Columnas

Empezar, por Federico Abrill

EMPEZAR

Escrito por Federico Abrill.

Debo comenzar a escribir. ¿Sobre qué? Me encubro y me invento un personaje. ¿O soy yo? ¿Qué pasa si escribo como yo? ¿Qué pensará la gente? ¿Quién es la gente? ¿Qué pensarían de lo que escribo? ¿Se darán cuenta de…? ¿De qué se darán cuenta? No, tengo que concentrarme. Pensar en algo que contar. Algo importante. ¿Qué puede ser importante para mí y a la vez importante para…? ¿Debería tocar un tema importante para todos o algo que me toque a mí? 

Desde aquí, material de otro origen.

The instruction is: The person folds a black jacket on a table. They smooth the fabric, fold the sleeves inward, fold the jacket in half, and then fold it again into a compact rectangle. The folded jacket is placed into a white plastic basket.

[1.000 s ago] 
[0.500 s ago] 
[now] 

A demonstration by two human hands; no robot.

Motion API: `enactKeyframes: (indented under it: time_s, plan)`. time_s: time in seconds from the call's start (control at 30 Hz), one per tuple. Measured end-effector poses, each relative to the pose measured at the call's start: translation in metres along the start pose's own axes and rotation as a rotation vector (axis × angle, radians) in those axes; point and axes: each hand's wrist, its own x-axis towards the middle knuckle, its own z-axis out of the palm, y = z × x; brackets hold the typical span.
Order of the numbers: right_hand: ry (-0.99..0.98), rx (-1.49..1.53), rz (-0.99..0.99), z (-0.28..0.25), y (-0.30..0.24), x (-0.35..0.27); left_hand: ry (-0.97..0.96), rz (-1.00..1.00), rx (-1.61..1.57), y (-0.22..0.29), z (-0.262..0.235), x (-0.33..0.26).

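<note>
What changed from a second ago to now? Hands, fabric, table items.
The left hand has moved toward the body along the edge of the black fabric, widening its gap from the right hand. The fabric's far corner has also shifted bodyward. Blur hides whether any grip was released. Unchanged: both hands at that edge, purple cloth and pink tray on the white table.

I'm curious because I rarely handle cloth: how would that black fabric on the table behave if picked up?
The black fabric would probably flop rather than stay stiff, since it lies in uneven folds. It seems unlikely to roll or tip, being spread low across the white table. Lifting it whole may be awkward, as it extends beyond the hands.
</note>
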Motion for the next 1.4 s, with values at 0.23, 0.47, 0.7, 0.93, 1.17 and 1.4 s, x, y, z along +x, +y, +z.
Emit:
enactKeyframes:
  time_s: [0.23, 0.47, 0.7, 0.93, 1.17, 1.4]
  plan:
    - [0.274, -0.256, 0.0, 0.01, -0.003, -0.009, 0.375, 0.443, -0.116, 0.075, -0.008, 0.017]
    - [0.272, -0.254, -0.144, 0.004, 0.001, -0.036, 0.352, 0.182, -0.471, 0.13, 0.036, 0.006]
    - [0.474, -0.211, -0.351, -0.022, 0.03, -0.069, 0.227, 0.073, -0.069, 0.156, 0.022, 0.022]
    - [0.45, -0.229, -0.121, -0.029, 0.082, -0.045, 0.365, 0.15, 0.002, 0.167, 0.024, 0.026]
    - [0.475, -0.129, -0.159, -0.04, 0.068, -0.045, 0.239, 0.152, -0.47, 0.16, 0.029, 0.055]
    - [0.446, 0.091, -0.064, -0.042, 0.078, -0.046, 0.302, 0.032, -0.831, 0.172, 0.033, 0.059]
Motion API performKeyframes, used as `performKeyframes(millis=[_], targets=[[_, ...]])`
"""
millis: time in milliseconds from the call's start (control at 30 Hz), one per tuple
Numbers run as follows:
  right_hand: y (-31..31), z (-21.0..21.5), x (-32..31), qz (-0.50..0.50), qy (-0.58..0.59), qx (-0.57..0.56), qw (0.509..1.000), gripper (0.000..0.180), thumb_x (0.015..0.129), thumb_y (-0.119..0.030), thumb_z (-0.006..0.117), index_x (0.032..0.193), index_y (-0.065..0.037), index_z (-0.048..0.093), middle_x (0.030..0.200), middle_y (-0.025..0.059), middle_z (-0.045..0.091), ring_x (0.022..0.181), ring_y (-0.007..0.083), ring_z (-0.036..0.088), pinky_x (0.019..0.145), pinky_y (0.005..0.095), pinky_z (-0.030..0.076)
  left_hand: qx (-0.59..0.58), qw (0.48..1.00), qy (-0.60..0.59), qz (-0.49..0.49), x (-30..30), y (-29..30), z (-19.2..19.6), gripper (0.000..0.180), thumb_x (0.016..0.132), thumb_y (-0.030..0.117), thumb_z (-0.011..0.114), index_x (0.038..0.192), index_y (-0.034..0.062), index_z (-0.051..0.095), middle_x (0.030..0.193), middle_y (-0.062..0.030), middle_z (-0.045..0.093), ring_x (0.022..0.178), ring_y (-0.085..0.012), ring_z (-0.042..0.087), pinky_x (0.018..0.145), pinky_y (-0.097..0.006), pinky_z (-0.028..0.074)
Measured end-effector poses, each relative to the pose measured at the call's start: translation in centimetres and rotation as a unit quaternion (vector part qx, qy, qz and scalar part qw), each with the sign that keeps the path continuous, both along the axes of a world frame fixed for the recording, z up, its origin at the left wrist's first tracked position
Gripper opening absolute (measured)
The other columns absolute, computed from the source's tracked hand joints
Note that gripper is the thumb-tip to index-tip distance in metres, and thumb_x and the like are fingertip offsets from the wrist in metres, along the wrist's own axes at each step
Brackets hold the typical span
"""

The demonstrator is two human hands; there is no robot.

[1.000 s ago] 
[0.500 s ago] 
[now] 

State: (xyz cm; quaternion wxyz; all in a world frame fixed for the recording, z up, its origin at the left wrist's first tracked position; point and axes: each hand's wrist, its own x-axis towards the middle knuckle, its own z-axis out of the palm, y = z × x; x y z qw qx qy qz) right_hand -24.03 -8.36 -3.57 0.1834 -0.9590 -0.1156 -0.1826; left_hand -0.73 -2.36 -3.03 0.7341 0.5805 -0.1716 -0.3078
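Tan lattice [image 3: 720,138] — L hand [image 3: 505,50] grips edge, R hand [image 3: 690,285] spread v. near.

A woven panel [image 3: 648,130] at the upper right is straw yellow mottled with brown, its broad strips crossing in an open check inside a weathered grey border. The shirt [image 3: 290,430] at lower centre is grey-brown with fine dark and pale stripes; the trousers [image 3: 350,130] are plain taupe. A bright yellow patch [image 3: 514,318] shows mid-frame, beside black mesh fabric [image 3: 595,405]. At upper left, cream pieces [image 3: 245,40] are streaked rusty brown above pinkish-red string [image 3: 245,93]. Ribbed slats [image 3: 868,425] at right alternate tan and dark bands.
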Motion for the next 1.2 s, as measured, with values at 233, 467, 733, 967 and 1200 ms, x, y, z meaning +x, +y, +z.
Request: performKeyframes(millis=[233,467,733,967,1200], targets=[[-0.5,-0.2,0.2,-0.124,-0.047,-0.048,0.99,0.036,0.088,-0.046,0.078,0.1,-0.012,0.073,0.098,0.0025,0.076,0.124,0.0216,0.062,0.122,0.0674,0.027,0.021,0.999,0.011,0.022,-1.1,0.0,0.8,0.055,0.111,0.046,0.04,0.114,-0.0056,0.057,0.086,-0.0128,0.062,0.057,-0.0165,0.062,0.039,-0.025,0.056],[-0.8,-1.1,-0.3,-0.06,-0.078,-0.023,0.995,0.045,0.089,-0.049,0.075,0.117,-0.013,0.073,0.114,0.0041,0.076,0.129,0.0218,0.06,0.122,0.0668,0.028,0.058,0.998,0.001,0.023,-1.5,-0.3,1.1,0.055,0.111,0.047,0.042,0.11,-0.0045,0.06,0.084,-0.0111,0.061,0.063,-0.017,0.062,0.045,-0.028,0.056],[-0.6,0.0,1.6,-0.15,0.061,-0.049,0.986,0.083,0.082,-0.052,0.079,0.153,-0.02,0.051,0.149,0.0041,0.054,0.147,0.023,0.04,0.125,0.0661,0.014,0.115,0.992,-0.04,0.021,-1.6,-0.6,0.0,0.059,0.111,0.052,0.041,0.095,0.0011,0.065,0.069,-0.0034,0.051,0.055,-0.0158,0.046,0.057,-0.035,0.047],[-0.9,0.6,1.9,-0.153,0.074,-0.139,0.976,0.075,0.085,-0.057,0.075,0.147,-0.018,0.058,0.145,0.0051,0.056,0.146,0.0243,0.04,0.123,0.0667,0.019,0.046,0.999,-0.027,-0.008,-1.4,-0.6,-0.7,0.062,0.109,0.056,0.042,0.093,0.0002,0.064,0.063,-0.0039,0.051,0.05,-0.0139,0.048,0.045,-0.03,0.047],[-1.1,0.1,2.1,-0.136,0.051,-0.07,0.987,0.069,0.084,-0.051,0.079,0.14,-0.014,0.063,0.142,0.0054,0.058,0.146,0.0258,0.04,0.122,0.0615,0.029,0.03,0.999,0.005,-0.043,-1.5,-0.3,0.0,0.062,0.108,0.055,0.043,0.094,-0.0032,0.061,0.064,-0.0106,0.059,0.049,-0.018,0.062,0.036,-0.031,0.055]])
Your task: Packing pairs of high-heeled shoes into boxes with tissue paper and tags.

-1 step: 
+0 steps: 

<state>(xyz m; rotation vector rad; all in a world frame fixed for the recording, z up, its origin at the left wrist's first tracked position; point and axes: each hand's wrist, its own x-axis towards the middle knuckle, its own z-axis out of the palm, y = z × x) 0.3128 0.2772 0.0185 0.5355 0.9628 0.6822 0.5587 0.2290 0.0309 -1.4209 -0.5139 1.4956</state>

Tengo miedo. Esa es la verdad. ¿Y si comienzo con eso? Tengo miedo. Es un hecho. Tengo miedo. ¿Por qué escribo oraciones cortas? Debería escribir algo que trate de la inagotable fuente de miedo que tengo dentro de mí. Eso es una oración larga. Debería usar algún verbo importante. Fuerte. Concreto. Ufanar. ¿Qué es ufanar?

¿Por que me voy del tema? Ya ves. Tengo miedo de hablar de mis miedos. Tengo miedo de caer pesado. Tengo miedo de parecer tonto. Tengo miedo de viajar solo. Tengo miedo de no tener trabajo. Tengo miedo de tener demasiadas cosas qué hacer y no tener tiempo para mí. Tengo miedo de estar solo. Demasiados miedos. No puedo escribir eso. ¿Qué diría la persona que me ha confiado un espacio para escribir si lee que tengo miedo de escribirlo por el miedo del qué dirán? Dios, ayúdame. No creo en Dios. Estoy solo. Tengo miedo ya. Ufanar. Voy a decir que no puedo. Me tropiezo con mi computadora. Se cae. Se pierde las oraciones largas que he escrito.

Debí guardar el documento. Debí comprarle una batería a mi Mac. Debí cambiar a otra computadora hace tiempo. Debería no hacer nada. Debería dormir.

Me levanto. Tengo un día largo. No tendré tiempo de escribir esto. Llevaré una tablet. Le digo a una amiga de mis miedos. Me dice que también tiene miedos parecidos. Entonces de pronto no me siento solo. Llego a un ensayo con un amigo y lo veo con miedo por su estreno. Veo a las actrices conviviendo con el miedo de olvidarse la letra, de tropezarse con el mueble y de caerse  en escena. Todos convivimos con el miedo. Entonces por qué me debería dar vergüenza de hablar de mis propios miedos si todos sentimos miedo. Y quizás debería aprovechar la valentía del ensayo de mis amigos de sacar la tablet y escribir lo que pienso. Lo escribo. Confió en lo que puse. Sé que puede estar mal. Total, si está mal podré mejorar. Espero. Y eso es lo lindo del teatro. Fracasar te enseña. Un éxito solo te da seguridad. Pero la seguridad sin miedo debe ser duro. Es la mezcla lo que hace que uno esté vivo. Sé que puedo juntar palabra con palabra y hacer que tenga sentido, aunque tengo miedo de decir cualquier cosa y que me juzguen. Todo el mundo juzga. Y la verdad, yo me juzgo peor que todo el mundo. Yo soy esa gente que juzga. Yo soy la gente. Pero estoy seguro de que lo que he escrito es real. Mi realidad. Mi verdad. Mi primera columna. Espero no haberla cagado. Ahora lo mando. Qué miedo. Qué bien. Ahora tengo que escribir otra para la siguiente semana. Mierda. ¿En qué me he metido? Algo vendrá. Ufanar.